Task statement =>
Below are some records. Repeat exactly the lines from the one containing "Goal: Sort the" through the final line.

BEGIN Working data

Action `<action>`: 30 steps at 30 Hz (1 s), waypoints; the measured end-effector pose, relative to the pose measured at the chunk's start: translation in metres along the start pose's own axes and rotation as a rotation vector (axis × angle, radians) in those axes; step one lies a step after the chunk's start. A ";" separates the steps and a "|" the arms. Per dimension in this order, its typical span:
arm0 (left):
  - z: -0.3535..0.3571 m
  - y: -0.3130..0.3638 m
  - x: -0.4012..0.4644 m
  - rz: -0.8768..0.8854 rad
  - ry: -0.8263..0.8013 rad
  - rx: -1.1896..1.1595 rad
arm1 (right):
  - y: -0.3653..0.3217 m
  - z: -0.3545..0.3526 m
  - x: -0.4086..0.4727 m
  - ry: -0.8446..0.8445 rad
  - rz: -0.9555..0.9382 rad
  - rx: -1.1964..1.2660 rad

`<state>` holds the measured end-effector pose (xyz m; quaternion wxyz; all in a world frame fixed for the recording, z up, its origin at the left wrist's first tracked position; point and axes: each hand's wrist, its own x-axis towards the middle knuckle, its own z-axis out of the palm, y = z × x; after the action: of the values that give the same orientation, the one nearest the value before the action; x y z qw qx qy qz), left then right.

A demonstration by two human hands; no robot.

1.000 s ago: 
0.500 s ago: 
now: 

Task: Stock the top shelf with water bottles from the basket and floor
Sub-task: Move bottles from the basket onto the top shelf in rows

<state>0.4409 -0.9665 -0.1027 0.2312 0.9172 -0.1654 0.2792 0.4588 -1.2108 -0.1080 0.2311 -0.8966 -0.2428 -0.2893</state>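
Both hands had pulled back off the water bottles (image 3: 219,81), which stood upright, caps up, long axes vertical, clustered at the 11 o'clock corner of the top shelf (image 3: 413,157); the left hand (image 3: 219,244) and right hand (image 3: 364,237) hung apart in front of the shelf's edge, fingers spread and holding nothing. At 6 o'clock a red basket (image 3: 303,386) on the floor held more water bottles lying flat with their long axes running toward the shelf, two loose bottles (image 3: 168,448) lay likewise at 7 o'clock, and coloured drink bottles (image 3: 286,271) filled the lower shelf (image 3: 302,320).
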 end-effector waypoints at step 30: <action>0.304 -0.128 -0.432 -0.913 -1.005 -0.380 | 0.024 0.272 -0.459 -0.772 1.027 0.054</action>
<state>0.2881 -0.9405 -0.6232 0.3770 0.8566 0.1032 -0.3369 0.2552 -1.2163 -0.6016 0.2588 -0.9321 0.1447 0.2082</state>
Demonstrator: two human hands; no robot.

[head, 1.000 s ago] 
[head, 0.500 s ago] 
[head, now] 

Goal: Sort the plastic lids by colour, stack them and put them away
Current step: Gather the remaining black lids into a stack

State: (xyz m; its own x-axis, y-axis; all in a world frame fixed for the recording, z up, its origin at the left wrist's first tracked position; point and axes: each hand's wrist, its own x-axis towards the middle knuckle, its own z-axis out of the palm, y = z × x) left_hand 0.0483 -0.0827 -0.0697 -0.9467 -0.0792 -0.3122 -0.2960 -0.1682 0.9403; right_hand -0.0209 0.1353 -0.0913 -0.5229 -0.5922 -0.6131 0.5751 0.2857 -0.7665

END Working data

Your solution =>
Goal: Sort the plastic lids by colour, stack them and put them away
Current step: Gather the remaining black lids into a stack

State: (xyz m; its own x-axis, y-axis; all in a world frame fixed for the recording, z up, its origin at the left wrist's first tracked position; point and axes: each hand's wrist, its own x-axis towards the middle knuckle, its own z-axis out of the palm, y = z × x) left_hand 0.0483 -0.0827 -0.0697 -0.9467 -0.0792 -0.3122 -0.2960 -0.1682 0.9403; right_hand -0.0209 0.1353 -0.0913 -0.5229 -0.5922 -0.6131 0.5751 0.2857 -0.7665

The exercise is now finished.